Please repeat every entry exactly as written, but skip the pictures.

*** Opening of EXCERPTED RECORDS ***

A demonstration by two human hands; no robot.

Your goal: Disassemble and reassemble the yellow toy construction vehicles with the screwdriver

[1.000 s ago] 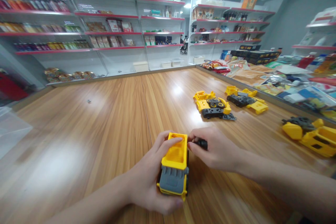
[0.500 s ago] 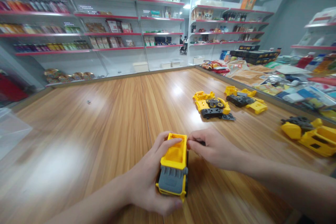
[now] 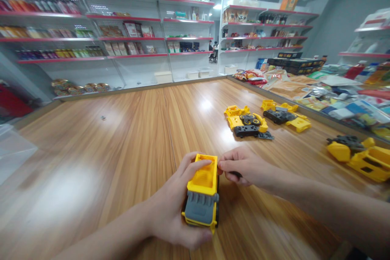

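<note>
Yellow toy truck (image 3: pixel 201 207) clamped in the left hand (image 3: pixel 170 209), lower centre of the frame.
Beside it, the right hand (image 3: pixel 248 166) has fingers closed on a dark object (image 3: pixel 237 174), mostly hiding it. Toy parts (image 3: pixel 247 131) lie at the right, packages (image 3: pixel 289 88) upper right, a clear box (image 3: pixel 14 150) at the left edge.

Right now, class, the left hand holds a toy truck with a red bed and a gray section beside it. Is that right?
Only the color is wrong: the head view shows the left hand holding a toy truck with a yellow bed and a gray section beside it.
</note>
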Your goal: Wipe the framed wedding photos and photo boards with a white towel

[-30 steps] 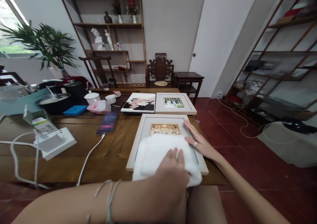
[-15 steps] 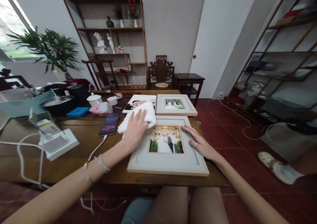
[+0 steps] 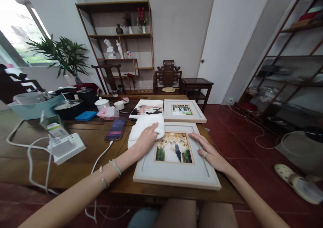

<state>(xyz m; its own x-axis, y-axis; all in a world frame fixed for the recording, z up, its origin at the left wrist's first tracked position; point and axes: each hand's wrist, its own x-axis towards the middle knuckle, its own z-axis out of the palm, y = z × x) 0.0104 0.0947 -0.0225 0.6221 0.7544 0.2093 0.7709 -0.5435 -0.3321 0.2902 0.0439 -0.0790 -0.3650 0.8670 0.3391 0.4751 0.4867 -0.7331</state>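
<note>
A light wooden picture frame (image 3: 151, 174) with a wedding photo lies flat at the table's front edge. My left hand (image 3: 147, 137) presses a folded white towel (image 3: 141, 128) over the frame's upper left corner, its fingers curled on the cloth. My right hand (image 3: 207, 150) lies on the frame's right border, fingers stretched out beside the photo, with nothing held. Behind these, a second framed photo (image 3: 198, 115) lies at the right, and a flat photo panel (image 3: 157, 103) lies to its left, partly covered by the towel.
Left of the towel are a phone (image 3: 115, 129) on a white cable, a white box (image 3: 70, 149), a blue box (image 3: 85, 116), a pink-and-white bag (image 3: 108, 112) and a black pan (image 3: 68, 110). Cables cross the wooden table (image 3: 101, 177). A cream clog (image 3: 285, 174) is at right.
My left hand has brought the towel down from above the flat panel toward the frame's upper left corner. My right hand stays on the right border. The view has shifted slightly.
</note>
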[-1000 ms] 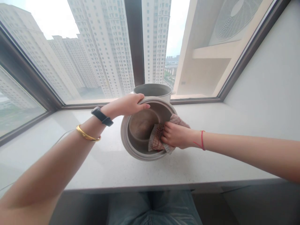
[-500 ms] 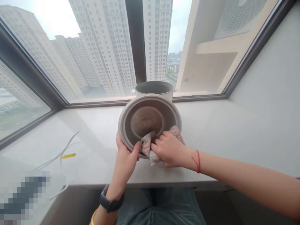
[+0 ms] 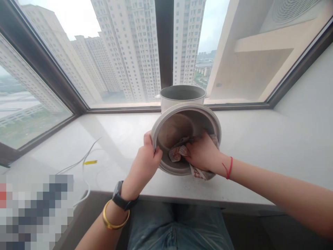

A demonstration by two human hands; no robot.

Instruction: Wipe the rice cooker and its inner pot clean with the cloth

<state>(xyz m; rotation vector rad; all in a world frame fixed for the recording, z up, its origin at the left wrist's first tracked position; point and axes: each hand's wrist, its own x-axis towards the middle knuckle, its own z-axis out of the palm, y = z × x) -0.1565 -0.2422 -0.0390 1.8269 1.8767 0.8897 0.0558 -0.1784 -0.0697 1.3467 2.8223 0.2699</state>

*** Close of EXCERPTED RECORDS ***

**EXERCISE SOLUTION**:
A demonstration by two human hands; no robot.

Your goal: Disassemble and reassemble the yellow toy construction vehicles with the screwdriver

[1.000 s ago] 
[0.500 s ago] 
[now] 

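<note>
Yellow toy truck (image 3: pixel 201 207) clamped in the left hand (image 3: pixel 170 209), lower centre of the frame.
Beside it, the right hand (image 3: pixel 248 166) has fingers closed on a dark object (image 3: pixel 237 174), mostly hiding it. Toy parts (image 3: pixel 247 131) lie at the right, packages (image 3: pixel 289 88) upper right, a clear box (image 3: pixel 14 150) at the left edge.

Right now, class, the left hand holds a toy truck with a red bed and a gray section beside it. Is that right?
Only the color is wrong: the head view shows the left hand holding a toy truck with a yellow bed and a gray section beside it.
</note>
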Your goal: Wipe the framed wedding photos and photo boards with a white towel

[-30 steps] 
[-15 steps] 
[+0 steps] 

<state>(xyz m; its own x-axis, y-axis; all in a world frame fixed for the recording, z up, its origin at the left wrist's first tracked position; point and axes: each hand's wrist, its own x-axis towards the middle knuckle, its own z-axis out of the palm, y = z × x) 0.0104 0.0947 -0.0225 0.6221 0.7544 0.2093 0.7709 -0.5435 -0.3321 0.2902 0.0439 -0.0790 -0.3650 0.8670 0.3391 0.4751 0.4867 -0.7331</state>
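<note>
A light wooden picture frame (image 3: 151, 174) with a wedding photo lies flat at the table's front edge. My left hand (image 3: 147, 137) presses a folded white towel (image 3: 141, 128) over the frame's upper left corner, its fingers curled on the cloth. My right hand (image 3: 207, 150) lies on the frame's right border, fingers stretched out beside the photo, with nothing held. Behind these, a second framed photo (image 3: 198, 115) lies at the right, and a flat photo panel (image 3: 157, 103) lies to its left, partly covered by the towel.
Left of the towel are a phone (image 3: 115, 129) on a white cable, a white box (image 3: 70, 149), a blue box (image 3: 85, 116), a pink-and-white bag (image 3: 108, 112) and a black pan (image 3: 68, 110). Cables cross the wooden table (image 3: 101, 177). A cream clog (image 3: 285, 174) is at right.
My left hand has brought the towel down from above the flat panel toward the frame's upper left corner. My right hand stays on the right border. The view has shifted slightly.
</note>
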[-1000 ms] 
[-500 ms] 
[+0 ms] 

A demonstration by two human hands; no robot.

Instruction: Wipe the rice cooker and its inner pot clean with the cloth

<state>(xyz m; rotation vector rad; all in a world frame fixed for the recording, z up, its origin at the left wrist's first tracked position; point and axes: each hand's wrist, its own x-axis towards the middle knuckle, its own z-axis out of the palm, y = z × x) -0.1565 -0.2422 -0.0390 1.8269 1.8767 0.8897 0.0558 -0.1784 -0.0697 1.3467 2.8223 0.2699</state>

No other output is expected for this exercise.